Dear list,
I am analyzing an RNA-seq experiment with a relatively simple design: 4 treated samples vs. 4 controls. Each sample is a population of T-cells from a single mouse, isolated using FACS. There is no obvious batch effect (mice were raised together and cells were sorted on the same day). However the number of cells isolated for each sample was low (from 578 to 4068) so a low input library preparation kit (Clontech SMART-Seq v4) had to be used.
Unfortunately the number of cells used for library prep for samples in the treated condition was consistently lower than for samples in the control group (respectively ranging from 578 to 1468, vs. from 1775 to 4068 cells for controls). As far as I can tell, this probably had some influence on the dataset:
On a PCA I observe that the treated samples have a larger heterogeneity than control samples which group nicely on the first PCs.
The lower the number of cells used as input, the outer the treated samples lie on a hierarchical clustering tree (the control samples form a nice group, and the treated samples are branching out one after the other)
The number of detected genes is almost perfectly correlated to the number of cells used as input. In summary, it seems to me that the complexity of the samples is lower for samples with lower number of cells used as input (maybe the capture rate was lower for samples with lower input?). Of note, no other proxy (RIN score, RNA concentration, etc) is available, because the concentrations of the RNA extractions were too low to be measured on a Bioanalyzer pico chip.
I am tempted to include the number of cells used (or rather the log10 of the number of cells) as a numerical covariate in the design matrix. Of course because this is confounded with the treatment effect, I am expecting some true effects to be cancelled out, especially when (by chance?) the expression levels of a gene across samples follow the ranking of the covariate. Hopefully some true signal should remain, and there should be genes for which, even if there is a difference across groups, the expression levels across samples of each group should not follow the ranking of the covariate. What do you think?

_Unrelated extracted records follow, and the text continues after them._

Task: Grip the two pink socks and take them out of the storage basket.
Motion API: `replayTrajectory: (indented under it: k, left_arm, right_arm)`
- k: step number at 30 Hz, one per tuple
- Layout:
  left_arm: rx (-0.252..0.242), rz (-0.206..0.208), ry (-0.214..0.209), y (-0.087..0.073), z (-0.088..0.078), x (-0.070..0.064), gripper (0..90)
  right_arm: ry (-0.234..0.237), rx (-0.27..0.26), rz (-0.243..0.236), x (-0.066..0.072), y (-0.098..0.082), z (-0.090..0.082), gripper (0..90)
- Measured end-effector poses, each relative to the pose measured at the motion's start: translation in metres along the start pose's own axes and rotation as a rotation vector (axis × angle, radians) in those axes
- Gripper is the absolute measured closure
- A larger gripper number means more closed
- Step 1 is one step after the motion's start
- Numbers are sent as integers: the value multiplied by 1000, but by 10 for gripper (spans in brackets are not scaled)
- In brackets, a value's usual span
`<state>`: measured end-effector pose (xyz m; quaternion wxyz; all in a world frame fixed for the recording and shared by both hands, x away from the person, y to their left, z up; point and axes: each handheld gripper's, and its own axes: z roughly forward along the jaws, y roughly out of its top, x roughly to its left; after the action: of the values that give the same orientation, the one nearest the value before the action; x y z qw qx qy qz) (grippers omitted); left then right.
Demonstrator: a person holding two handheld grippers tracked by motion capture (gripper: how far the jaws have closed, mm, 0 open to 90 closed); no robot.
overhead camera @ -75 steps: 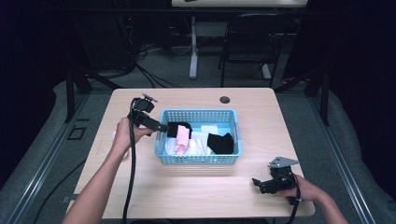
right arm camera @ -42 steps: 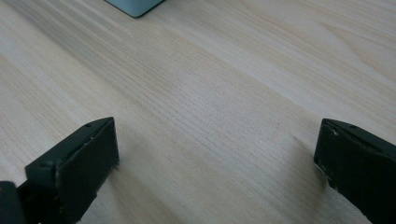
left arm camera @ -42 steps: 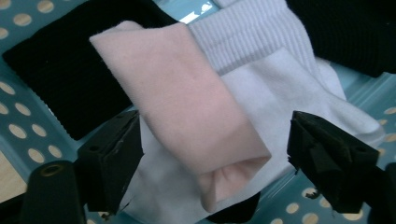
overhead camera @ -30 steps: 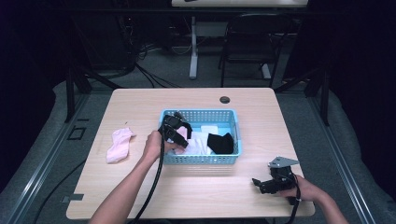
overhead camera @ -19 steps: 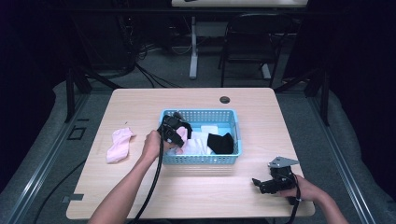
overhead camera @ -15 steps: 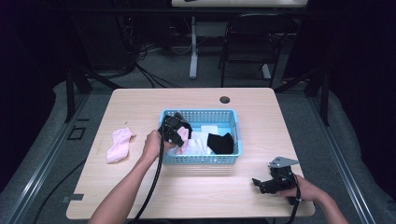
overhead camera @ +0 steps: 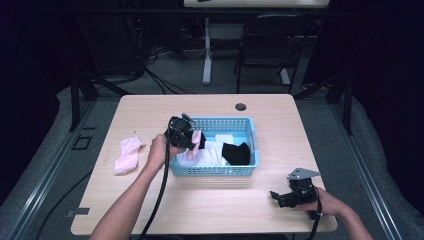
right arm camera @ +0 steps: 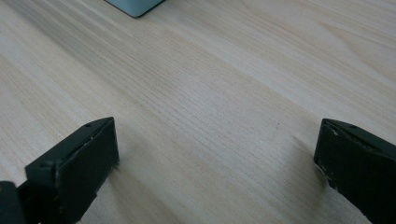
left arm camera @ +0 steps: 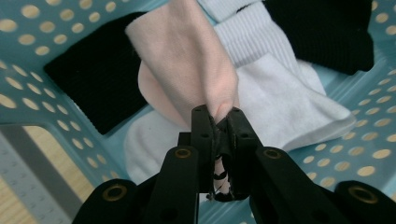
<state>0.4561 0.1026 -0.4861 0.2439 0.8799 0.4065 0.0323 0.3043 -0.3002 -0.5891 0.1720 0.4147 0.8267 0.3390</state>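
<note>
Pink sock (left arm camera: 187, 70), pinched in the left hand-held gripper (left arm camera: 217, 116), hangs over the left end of the blue basket (overhead camera: 235, 170). Inside lie white socks (left arm camera: 280, 102) and black socks (overhead camera: 236, 153). Another pink sock (overhead camera: 127, 155) rests on the table (overhead camera: 210, 210) to the left. The right hand-held gripper (overhead camera: 280, 197), spread wide, sits at the near right.

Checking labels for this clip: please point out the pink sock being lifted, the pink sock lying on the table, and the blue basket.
lifted pink sock (left arm camera: 187, 60): left gripper view, mid-fabric.
pink sock on table (overhead camera: 127, 155): high view, its middle.
blue basket (overhead camera: 215, 170): high view, near wall.
</note>
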Motion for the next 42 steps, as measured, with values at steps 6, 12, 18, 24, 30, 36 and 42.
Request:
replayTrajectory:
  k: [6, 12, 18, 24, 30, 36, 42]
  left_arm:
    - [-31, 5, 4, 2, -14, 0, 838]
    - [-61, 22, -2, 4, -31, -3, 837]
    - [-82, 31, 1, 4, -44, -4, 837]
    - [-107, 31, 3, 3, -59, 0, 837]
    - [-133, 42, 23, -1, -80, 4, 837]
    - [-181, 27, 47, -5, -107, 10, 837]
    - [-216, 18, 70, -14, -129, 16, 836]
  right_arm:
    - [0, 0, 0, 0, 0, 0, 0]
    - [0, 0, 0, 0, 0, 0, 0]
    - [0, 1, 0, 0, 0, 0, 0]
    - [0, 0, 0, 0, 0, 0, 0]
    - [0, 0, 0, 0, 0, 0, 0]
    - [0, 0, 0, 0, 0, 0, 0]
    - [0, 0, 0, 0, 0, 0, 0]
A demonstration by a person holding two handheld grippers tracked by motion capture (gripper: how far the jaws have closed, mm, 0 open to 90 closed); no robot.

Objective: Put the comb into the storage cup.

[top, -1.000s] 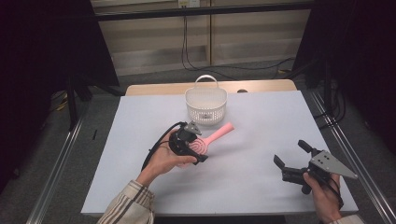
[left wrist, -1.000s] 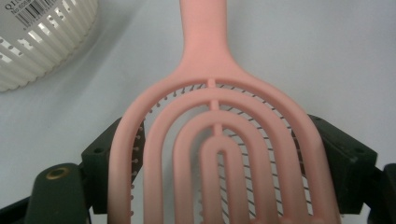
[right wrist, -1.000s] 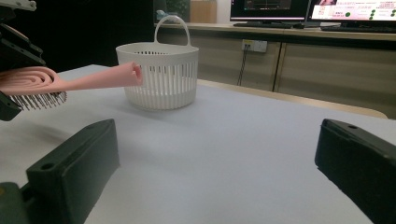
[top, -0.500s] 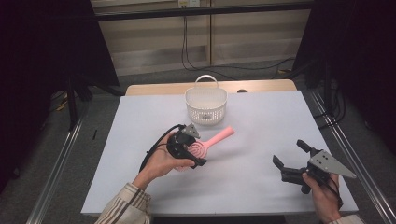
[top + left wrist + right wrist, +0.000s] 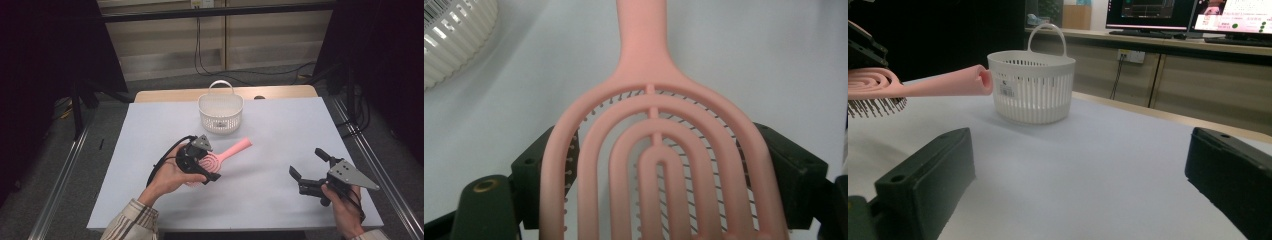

Last question: when using the voomWithQualityWeights
approach, I observe that the sample weights also perfectly correlate with the covariate. In this context does it make sense to still include the number of cells as a covariate in the model? This previous post on the list seems to support it (https://support.bioconductor.org/p/105601/ ), but any advice is appreciated!
Best, Julien
Thank you Matthew for the answer. Indeed when looking at the PCA the second approach might be more appropriate.
I am still a bit worried that the weights of samples of one condition are all lower than the weights of samples from the other condition. Can this introduce some bias in the analysis? Or it just results in a loss of power?